La casa declina quindi qualsiasi responsabilita' imputabile al prodotto e si solleva dagli oneri in merito ai danni subiti.
La mia perplessita' e' accresciuta dal fatto che circa tre anni fa la Renault mi contatto' d'urgenza proprio per effettuare un controllo sugli air-bag - fatto che e' risultata chiara da una ricerca internet: la Renault fece un richiamo di 140, 000 Twingo prodotte in Francia ed Uruguay nel biennio 98/99, proprio per airbag difettosi. La mia autovettura e' stata immatricolata nel novembre 1999.
Ad ogni modo, ammettendo pure che l'urto sia stato secco (l'autovettura e' un'utilitaria, eravamo a bordo in tre adulti, il marciapiede e' alto circa 15cm), personalmente ritengo assurdo che l'airbag si inneschi per cause di questo genere, anche se dalla ricerca che ho eseguito nella vostra rubrica Cara ADUC ho notato che il mio non e' affatto un caso isolato.
In base appunto a questa ricerca su Cara ADUC ho visto che il legale consiglia sempre di far compiere una perizia per accertare l'accaduto prima di intentare qualsiasi azione legale.
Vorrei a questo punto porvi alcune domande:

1) A chi posso rivolgermi qui a Roma per procurarmi un buon perito?

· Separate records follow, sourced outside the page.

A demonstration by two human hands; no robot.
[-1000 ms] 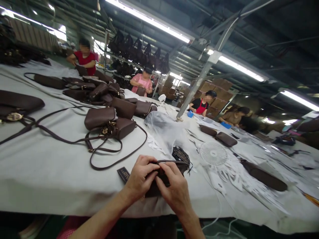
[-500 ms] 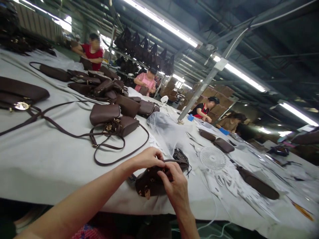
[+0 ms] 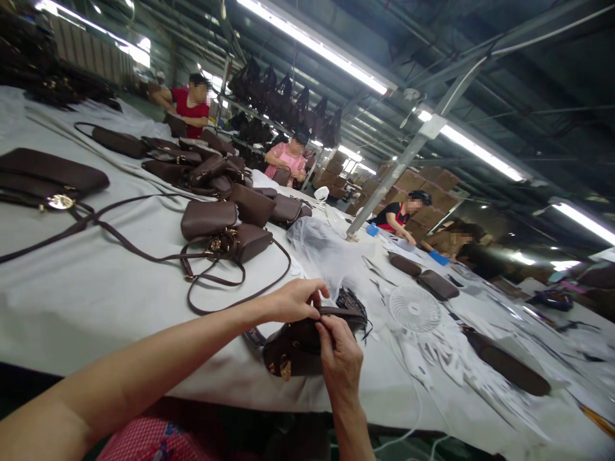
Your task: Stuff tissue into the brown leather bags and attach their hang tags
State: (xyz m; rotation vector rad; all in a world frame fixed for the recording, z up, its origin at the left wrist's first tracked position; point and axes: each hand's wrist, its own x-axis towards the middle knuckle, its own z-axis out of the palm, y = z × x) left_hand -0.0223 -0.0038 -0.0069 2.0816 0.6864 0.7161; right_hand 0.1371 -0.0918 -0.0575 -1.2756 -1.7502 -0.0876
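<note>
A small dark brown handbag (image 3: 293,352) with gold hardware lies on the white-covered table near its front edge. My left hand (image 3: 300,299) comes over its top from the left, fingers bent and closed at the top edge. From the front, my right hand (image 3: 342,349) pinches the same edge, thumb and fingertips close to those of the left. What exactly sits between the fingertips is too small to see. Just behind the bag is a bundle of thin dark strips (image 3: 353,301). To the left lie brown handbags (image 3: 209,219) with a looped strap (image 3: 240,302).
A pile of brown bags (image 3: 202,163) covers the back left. Clear plastic (image 3: 317,246) lies beyond my hands, a white fan (image 3: 414,308) to their right beside white scraps. A metal post (image 3: 384,192) rises from the table. Several people work along the far side.
The whole scene has shifted slightly to the right in view. My right fingers have closed in on the bag's top edge, nearer the left fingertips. The bag stays in place.
</note>
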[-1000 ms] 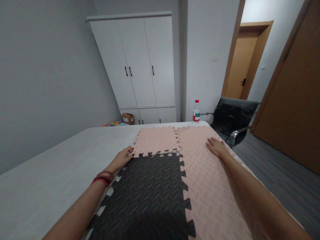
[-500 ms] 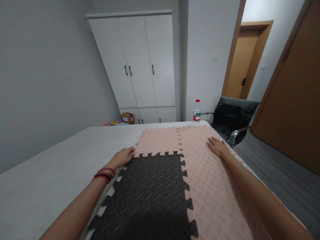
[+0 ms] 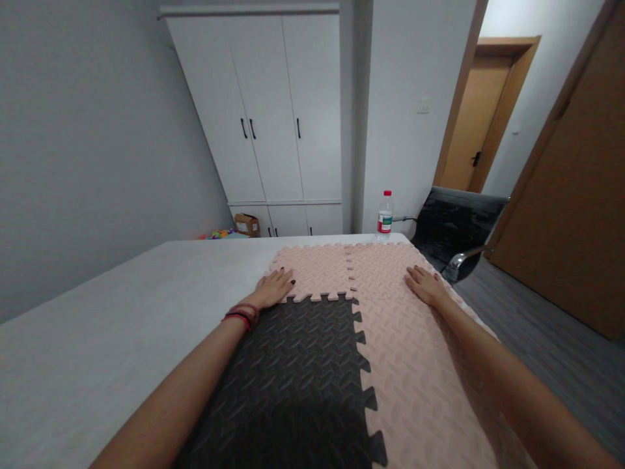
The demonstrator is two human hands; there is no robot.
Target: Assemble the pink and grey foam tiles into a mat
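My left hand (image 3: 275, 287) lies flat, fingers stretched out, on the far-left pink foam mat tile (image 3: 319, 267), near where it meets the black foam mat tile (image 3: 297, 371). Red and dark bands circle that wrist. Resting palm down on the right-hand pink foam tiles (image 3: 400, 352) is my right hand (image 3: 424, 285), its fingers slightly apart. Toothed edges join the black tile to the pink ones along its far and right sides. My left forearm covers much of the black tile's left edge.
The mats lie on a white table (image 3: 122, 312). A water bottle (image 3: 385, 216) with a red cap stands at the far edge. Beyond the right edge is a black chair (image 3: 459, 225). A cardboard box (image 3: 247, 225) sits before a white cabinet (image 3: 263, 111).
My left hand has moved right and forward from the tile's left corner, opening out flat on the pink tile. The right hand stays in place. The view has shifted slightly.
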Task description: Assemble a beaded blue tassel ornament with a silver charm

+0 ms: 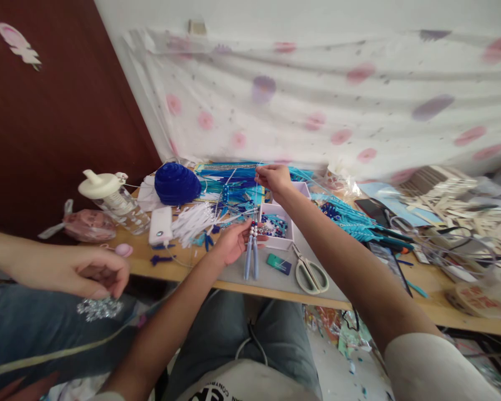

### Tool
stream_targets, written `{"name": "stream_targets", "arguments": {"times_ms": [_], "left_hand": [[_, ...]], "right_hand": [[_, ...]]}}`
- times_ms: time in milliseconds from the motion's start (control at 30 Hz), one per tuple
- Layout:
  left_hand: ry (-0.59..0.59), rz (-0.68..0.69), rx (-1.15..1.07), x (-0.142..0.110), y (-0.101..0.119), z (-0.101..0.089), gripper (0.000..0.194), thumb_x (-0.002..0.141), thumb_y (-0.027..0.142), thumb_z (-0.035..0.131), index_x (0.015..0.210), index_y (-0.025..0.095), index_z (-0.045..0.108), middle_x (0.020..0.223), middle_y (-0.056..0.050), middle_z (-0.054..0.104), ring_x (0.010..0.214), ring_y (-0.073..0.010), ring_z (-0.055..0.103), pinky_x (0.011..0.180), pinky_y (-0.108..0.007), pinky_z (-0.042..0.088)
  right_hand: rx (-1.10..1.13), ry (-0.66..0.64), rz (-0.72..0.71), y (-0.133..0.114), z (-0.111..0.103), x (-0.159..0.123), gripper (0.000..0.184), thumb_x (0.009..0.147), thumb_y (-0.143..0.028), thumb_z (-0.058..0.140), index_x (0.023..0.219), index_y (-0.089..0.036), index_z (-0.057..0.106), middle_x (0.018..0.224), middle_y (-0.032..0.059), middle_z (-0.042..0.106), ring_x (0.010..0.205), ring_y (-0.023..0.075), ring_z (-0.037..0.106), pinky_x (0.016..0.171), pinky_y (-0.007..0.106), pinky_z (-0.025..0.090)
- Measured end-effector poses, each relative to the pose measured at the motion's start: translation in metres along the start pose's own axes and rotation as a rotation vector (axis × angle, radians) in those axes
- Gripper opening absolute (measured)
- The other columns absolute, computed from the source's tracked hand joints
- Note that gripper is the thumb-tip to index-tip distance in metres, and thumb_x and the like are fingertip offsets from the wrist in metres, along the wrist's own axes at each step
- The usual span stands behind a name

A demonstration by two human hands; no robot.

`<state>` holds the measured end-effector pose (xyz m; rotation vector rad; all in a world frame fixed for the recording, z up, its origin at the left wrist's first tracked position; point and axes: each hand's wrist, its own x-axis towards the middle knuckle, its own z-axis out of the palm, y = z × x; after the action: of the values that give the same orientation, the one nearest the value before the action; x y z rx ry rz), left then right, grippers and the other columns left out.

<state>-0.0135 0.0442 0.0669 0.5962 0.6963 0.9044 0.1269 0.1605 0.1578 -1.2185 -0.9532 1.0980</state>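
My right hand (275, 181) is raised above the table, fingertips pinched on a thin pale thread (257, 192) that runs downward. Lower down, my left hand (234, 242) holds the string of red, white and dark beads (253, 229), its fingers partly behind them. Two light blue-grey tassels (251, 262) hang from the beads over the table's front. Close behind stands a white box (281, 243) with loose blue, red and white beads (275, 224). Scissors (311, 273) and a small green-and-dark packet (279, 264) lie to the right of the tassels.
At left, another person's hand (96, 270) holds a silvery beaded piece (99, 309). A blue yarn bundle (176, 184), a lidded bottle (114, 203), a white device (161, 226) and white tassels (194, 223) crowd the table's left. Turquoise cords (350, 220) and wooden sticks (463, 211) lie right.
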Motion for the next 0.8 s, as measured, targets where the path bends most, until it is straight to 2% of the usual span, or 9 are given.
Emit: {"name": "stream_targets", "arguments": {"times_ms": [167,333,567,800], "left_hand": [[-0.038,0.044,0.058,-0.009,-0.007,-0.002,0.023,0.098,0.027,0.058,0.092,0.013,0.076,0.096,-0.013,0.080,0.102,-0.0312,0.076,0.097,-0.048,0.059],[-0.058,0.086,0.157,-0.018,-0.013,-0.002,0.025,0.099,0.024,0.056,0.087,0.022,0.078,0.095,-0.007,0.081,0.104,-0.0300,0.075,0.101,-0.050,0.054],[-0.039,0.115,0.175,-0.021,-0.015,0.001,0.024,0.096,0.027,0.060,0.079,0.023,0.076,0.096,-0.007,0.081,0.105,-0.0309,0.075,0.102,-0.051,0.054],[-0.041,0.102,0.223,-0.022,-0.016,-0.002,0.018,0.093,0.036,0.066,0.083,0.027,0.078,0.096,-0.004,0.081,0.111,-0.0332,0.073,0.099,-0.053,0.056]], "right_hand": [[0.004,-0.006,-0.002,-0.003,0.000,-0.001,0.024,0.081,-0.008,0.077,0.062,-0.014,0.064,0.054,-0.0013,0.062,0.051,0.0082,0.059,0.055,0.017,0.055],[0.003,-0.017,-0.006,-0.004,0.000,-0.004,0.025,0.082,-0.007,0.076,0.061,-0.014,0.064,0.054,-0.0010,0.062,0.050,0.0074,0.058,0.054,0.016,0.054],[0.008,-0.018,-0.007,-0.003,0.002,-0.005,0.024,0.082,-0.007,0.075,0.062,-0.013,0.064,0.053,-0.0017,0.061,0.049,0.0071,0.057,0.053,0.016,0.054],[0.016,-0.017,0.005,-0.003,0.003,-0.006,0.026,0.080,-0.008,0.078,0.060,-0.014,0.063,0.052,-0.0021,0.060,0.049,0.0072,0.057,0.054,0.016,0.053]]}}
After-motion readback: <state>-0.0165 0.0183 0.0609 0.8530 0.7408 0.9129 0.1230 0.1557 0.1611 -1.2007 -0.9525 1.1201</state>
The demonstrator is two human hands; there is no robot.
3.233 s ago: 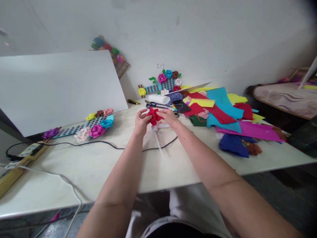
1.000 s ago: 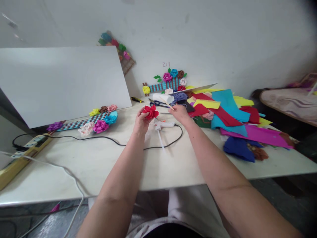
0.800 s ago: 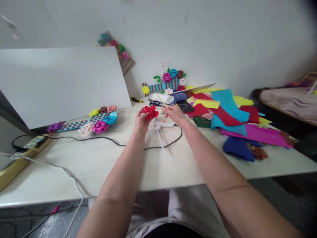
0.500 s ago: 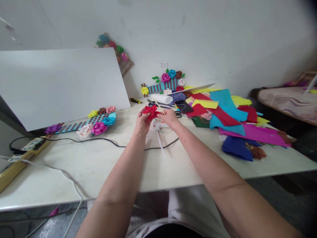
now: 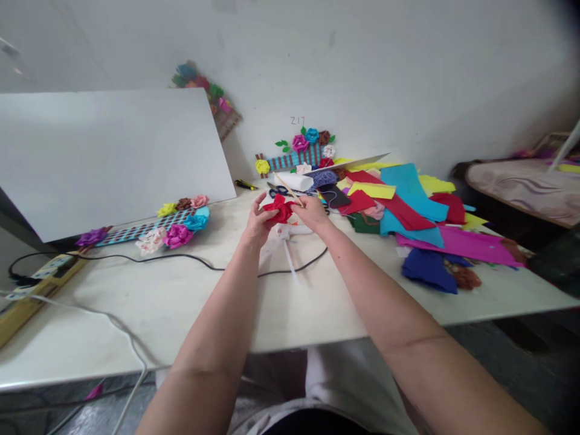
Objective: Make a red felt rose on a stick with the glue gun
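Note:
A red crepe-paper flower (image 5: 281, 208) is between my two hands, above the table. My left hand (image 5: 258, 225) grips it from the left, thumb across its front and some fingers raised off it. At its right edge, my right hand (image 5: 312, 212) is closed around a thin wooden stick (image 5: 286, 186) that slants up to the left; the fingertips also touch the red paper. Just below the hands lies a white glue gun (image 5: 284, 232) with a pale glue stick (image 5: 290, 260) pointing toward me, partly hidden by my right hand.
Coloured paper sheets (image 5: 408, 193) pile up on the right. Scissors (image 5: 278, 191), a white roll (image 5: 296, 181) and purple yarn (image 5: 324, 178) lie behind my hands. A flower-trimmed panel (image 5: 149, 226) sits left, before a white board (image 5: 113, 157). A black cable (image 5: 181, 254) crosses the table.
My left fingers have loosened and spread away from the red flower, whose petals look more opened out. The right hand keeps its hold on the stick. The view has shifted slightly.

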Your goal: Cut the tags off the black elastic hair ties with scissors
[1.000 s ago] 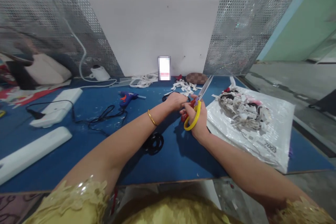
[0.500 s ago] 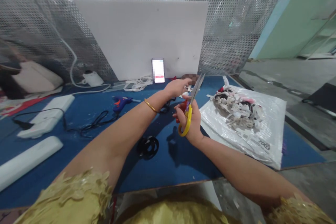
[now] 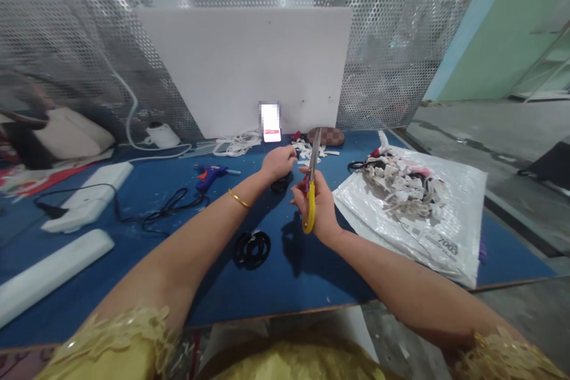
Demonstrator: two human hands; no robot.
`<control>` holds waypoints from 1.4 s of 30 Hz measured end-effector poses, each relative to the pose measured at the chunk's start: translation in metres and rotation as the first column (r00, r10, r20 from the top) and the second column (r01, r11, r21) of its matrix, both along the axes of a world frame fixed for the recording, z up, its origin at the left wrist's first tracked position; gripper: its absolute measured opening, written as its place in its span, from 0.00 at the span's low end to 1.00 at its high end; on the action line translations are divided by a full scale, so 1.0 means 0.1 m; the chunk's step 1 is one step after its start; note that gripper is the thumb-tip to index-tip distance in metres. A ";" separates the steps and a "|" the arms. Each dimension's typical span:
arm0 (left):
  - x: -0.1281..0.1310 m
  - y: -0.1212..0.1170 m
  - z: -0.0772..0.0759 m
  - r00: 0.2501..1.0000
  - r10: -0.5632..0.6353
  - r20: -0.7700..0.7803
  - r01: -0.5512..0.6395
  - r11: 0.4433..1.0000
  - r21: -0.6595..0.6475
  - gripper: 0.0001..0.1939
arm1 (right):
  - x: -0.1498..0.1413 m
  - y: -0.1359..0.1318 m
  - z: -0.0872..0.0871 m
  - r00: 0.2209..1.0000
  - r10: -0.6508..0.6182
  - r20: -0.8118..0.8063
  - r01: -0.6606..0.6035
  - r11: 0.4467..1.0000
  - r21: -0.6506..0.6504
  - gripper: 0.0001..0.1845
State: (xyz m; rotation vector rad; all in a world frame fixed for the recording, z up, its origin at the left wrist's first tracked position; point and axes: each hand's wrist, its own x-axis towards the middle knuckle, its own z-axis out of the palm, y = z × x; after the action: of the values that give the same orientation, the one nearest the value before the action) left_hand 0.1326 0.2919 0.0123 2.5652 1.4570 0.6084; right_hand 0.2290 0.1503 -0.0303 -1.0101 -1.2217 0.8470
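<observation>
We hold the scissors (image 3: 313, 173) over the middle of the blue worktop (image 3: 291, 291), their blades aimed at its far edge. Our right hand (image 3: 325, 205) is wrapped around the yellow handle; we cannot tell exactly how each finger sits. Our left hand (image 3: 276, 163) is half curled, its fingertips too hidden to tell whether they grip anything; black cord (image 3: 280, 184) lies just beneath it. Over the last half second this hand has drawn back towards the left, the blades have swung more upright, and a dark loop (image 3: 361, 164) has appeared beside the plastic bag (image 3: 463, 196), so we judge that piece is set apart from the others. Another black coil (image 3: 243, 250) rests nearer the near edge. Pale scraps (image 3: 401, 190) are heaped on the bag towards the right edge; along the far edge stand or lie white pieces (image 3: 303, 149), a checkered case (image 3: 332, 136) and a phone (image 3: 271, 123).
</observation>
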 end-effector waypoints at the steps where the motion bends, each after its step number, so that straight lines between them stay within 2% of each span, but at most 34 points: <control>1: -0.03 -0.04 0.06 0.997 0.014 0.072 -0.016 1.000 0.021 0.11 | 0.00 0.00 0.01 1.000 -0.002 -0.013 0.002 1.000 0.006 0.22; 3: -0.13 -0.17 0.18 0.957 0.025 0.288 -0.030 0.999 0.012 0.13 | 0.00 0.00 0.03 0.998 0.000 -0.055 0.001 1.000 0.016 0.22; 4: -0.19 -0.27 0.23 0.859 0.034 0.510 -0.005 0.998 -0.057 0.11 | 0.00 -0.01 0.03 0.997 0.006 -0.073 -0.005 1.000 0.014 0.22; 5: -0.26 -0.39 0.27 0.716 0.058 0.696 0.064 0.987 -0.148 0.08 | 0.00 -0.01 0.04 0.996 0.006 -0.088 -0.005 1.000 0.011 0.22; 6: -0.32 -0.52 0.28 0.584 0.101 0.805 0.164 0.957 -0.239 0.07 | 0.00 -0.01 0.05 0.995 0.003 -0.100 -0.002 1.000 0.007 0.23; 8: -0.45 -0.81 0.24 0.407 0.259 0.876 0.369 0.830 -0.417 0.06 | -0.01 -0.01 0.07 0.992 -0.002 -0.126 0.000 1.000 -0.010 0.23; 10: -0.55 -1.07 0.13 0.321 0.418 0.850 0.497 0.690 -0.527 0.09 | -0.02 -0.04 0.11 0.987 0.020 -0.161 -0.027 0.999 -0.041 0.24; 11: -0.58 -1.18 0.07 0.287 0.466 0.837 0.539 0.644 -0.543 0.10 | -0.02 -0.06 0.14 0.983 0.037 -0.179 -0.048 0.997 -0.061 0.24; 14: -0.64 -1.38 -0.09 0.257 0.535 0.805 0.602 0.563 -0.566 0.12 | -0.04 -0.12 0.21 0.972 0.074 -0.222 -0.103 0.987 -0.123 0.25; 17: -0.65 -1.42 -0.14 0.245 0.537 0.807 0.632 0.543 -0.553 0.11 | -0.04 -0.16 0.24 0.970 0.092 -0.226 -0.128 0.980 -0.150 0.26; 23: -0.70 -1.35 -0.14 0.249 0.517 0.819 0.637 0.550 -0.540 0.10 | -0.03 -0.15 0.19 0.951 0.179 -0.252 -0.227 0.958 -0.177 0.24; 28: -0.71 -1.37 -0.20 0.339 0.517 0.786 0.593 0.531 -0.605 0.13 | -0.03 -0.13 0.16 0.930 0.189 -0.314 -0.268 0.935 -0.231 0.27; 30: -0.70 -1.39 -0.20 0.363 0.519 0.774 0.558 0.544 -0.627 0.12 | -0.03 -0.13 0.15 0.924 0.186 -0.333 -0.282 0.921 -0.269 0.28; 32: -0.69 -1.40 -0.18 0.353 0.536 0.766 0.529 0.561 -0.637 0.11 | -0.03 -0.12 0.14 0.922 0.183 -0.340 -0.291 0.908 -0.300 0.28; 37: -0.69 -1.39 -0.16 0.253 0.588 0.769 0.508 0.596 -0.622 0.10 | -0.04 -0.14 0.13 0.899 0.247 -0.361 -0.370 0.870 -0.326 0.27; 42: -0.70 -1.38 -0.18 0.268 0.618 0.739 0.487 0.575 -0.657 0.11 | -0.06 -0.18 0.13 0.895 0.309 -0.321 -0.395 0.883 -0.252 0.25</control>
State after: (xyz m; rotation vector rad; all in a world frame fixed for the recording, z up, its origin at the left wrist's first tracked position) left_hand 0.0625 0.1544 -0.0055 0.8384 0.9098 0.9433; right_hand 0.2231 0.1326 -0.0169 -0.8878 -1.0675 1.4590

2) In un'ipotesi di perizia a mio favore e quindi di perseguire un'azione legale, considerando il danno fisico subito, cosa potrei aspettarmi di ottenere come risarcimento e quant'e' invece l'ordine delle spese che andro' incontro?

Nel ringraziarvi per il vostro cortese aiuto, vi porgo cordiali saluti.

Risposta ADUC
potrebbe provare a consultare la Camera di Commercio; generalmente, e' possibile in questo modo reperire indicazioni sui periti. Altrimenti, potrebbe contattare direttamente l'Ordine per averne una lista, oppure provare ad informarsi presso il Tribunale.
Il rimborso del danno dovra' tenere conto delle effettive spese sostenute e dell'eventuale invalidita' (temporanea ed eventualmente definitiva) che sicuramente non sappiamo determinarle (in quanto dipende dai costi che puo' dimostrare e dalla perizia medica eventualmente accertante l'eventuale invalidita' -anche questo, e' da vedere se convenga o meno, viste le spese che occorre sostenere).
Il fine dell'intervento, e' pero' essenzialmente quello di ottenere una risoluzione definitiva del malfunzionamento, senza ulteriori oneri.
Se i costi ed i danni sono limitati, forse conviene tentare di agire davanti al giudice di pace, facendo a meno se possibile almeno del legale.